I have dropped all references to models and the varying arguments as to whether the JPA should continue or not. I do suggest that people make individual submissions to cover their concerns in this area. For IGC as a whole, I think we have to aim for something much simpler.
My new suggested draft follows. Let me know what you think of this approach, and of course any suggested improvements in wording.
Ian Peter
The Internet Governance Caucus is a global coalition of civil society and non governmental organisations and individuals actively involved the UN’s Internet Governance Forum (IGF) process. Formed during the lead up to the World Summit on the Information Society (WSIS), our mission is to provide a forum for discussion, advocacy, action, and for representation of civil society contributions in Internet governance processes. We have several hundred members, with a wide spread of geographic representation; more about our coalition can be found at www.igcaucus.org.
We are thankful for the opportunity to comment on the JPA with ICANN, and respectfully submit as follows.
In responding to your call for comments, we are mindful of the WSIS principles, which " recognize that Internet governance, carried out according to the Geneva principles, is an essential element for a people-centred, inclusive, development-oriented and non-discriminatory Information Society”. We also recognise the need for high levels of global co-operation from all stakeholder groups to ensure Internet stability and security.

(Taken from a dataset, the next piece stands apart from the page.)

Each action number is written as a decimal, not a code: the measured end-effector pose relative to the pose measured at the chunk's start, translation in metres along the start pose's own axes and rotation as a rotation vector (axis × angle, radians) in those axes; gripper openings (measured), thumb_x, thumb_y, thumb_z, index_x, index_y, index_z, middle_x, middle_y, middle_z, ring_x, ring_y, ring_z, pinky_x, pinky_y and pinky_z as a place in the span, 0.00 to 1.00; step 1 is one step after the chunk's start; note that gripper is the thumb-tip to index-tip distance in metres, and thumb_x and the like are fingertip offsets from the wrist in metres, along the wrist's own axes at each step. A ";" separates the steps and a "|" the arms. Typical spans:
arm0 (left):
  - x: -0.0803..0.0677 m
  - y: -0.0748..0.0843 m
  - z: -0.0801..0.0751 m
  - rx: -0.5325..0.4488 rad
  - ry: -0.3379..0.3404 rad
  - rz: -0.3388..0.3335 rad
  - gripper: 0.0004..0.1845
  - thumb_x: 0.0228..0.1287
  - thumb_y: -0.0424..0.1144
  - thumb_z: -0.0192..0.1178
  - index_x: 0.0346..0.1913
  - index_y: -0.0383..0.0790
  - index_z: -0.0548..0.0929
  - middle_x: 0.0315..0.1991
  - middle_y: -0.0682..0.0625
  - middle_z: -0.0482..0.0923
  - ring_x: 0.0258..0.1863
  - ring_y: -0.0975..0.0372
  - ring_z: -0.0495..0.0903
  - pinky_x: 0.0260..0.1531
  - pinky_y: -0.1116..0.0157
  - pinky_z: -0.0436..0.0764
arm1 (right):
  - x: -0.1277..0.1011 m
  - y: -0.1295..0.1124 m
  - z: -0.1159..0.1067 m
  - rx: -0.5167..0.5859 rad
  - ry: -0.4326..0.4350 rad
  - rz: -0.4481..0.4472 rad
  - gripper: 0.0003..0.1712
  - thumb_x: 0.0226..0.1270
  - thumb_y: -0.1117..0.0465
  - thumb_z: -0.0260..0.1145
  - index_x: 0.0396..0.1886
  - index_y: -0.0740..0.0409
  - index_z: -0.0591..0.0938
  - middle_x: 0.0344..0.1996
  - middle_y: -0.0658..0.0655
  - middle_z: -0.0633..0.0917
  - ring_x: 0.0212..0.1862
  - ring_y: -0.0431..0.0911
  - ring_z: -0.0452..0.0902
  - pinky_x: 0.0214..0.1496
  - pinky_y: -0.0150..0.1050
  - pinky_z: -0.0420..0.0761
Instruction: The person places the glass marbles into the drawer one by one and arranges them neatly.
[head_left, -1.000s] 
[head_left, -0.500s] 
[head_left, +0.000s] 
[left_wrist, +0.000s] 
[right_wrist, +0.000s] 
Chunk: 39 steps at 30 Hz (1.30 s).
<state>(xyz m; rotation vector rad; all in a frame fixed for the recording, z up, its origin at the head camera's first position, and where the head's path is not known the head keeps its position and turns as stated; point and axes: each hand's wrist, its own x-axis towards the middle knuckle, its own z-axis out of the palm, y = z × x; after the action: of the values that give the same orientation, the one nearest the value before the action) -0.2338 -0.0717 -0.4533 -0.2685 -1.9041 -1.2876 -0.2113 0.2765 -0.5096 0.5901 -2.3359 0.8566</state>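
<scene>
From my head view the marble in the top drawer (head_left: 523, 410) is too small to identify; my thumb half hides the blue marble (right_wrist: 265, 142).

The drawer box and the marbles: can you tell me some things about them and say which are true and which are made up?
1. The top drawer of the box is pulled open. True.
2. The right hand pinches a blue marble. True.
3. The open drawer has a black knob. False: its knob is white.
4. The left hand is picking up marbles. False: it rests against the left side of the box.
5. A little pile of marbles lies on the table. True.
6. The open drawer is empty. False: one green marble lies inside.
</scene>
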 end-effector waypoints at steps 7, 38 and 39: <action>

Irrespective of whether the JPA continues or not, we believe that certain principles outlined below need to be embedded in ICANN’s operation. We believe these should be covered by an undertaking by ICANN to perpetuate in its constitution, by laws, or some similar accountability mechanism, various principles which follow. The principles need to be embedded in such a way as to ensure they cannot easily be changed to exclude any stakeholder group. The principles which need to be permanently embedded are:
• bottom up co-ordination
• balanced multi stakeholder representation, including civil society interests and Internet users
• ensuring the stability of the Internet
• transparency
• appropriate accountability mechanisms
• continuing evolution of an effective and appropriate governance model which is multilateral, multistakeholder, democratic, and transparent
• decision making driven by the public interest
We also propose to replace "private sector management" with “multistakeholder management”, in line with the multistakeholder principle which has evolved from the World Summit on the Information Society and the Internet Governance Forum process which the US Government has supported, and which is an important facet, we believe, of effective internet governance arrangements.
We think the establishment of firm principles to guide the evolution of a model is the appropriate way to proceed. This should explicitly recognize that ICANN is a global governance institution with regulatory authority over an industry (domain name registration) and over critical resources (IP addresses, root servers and addresses). The standards of due process, rights, and accountability that apply to ICANN must be developed with these facts in mind.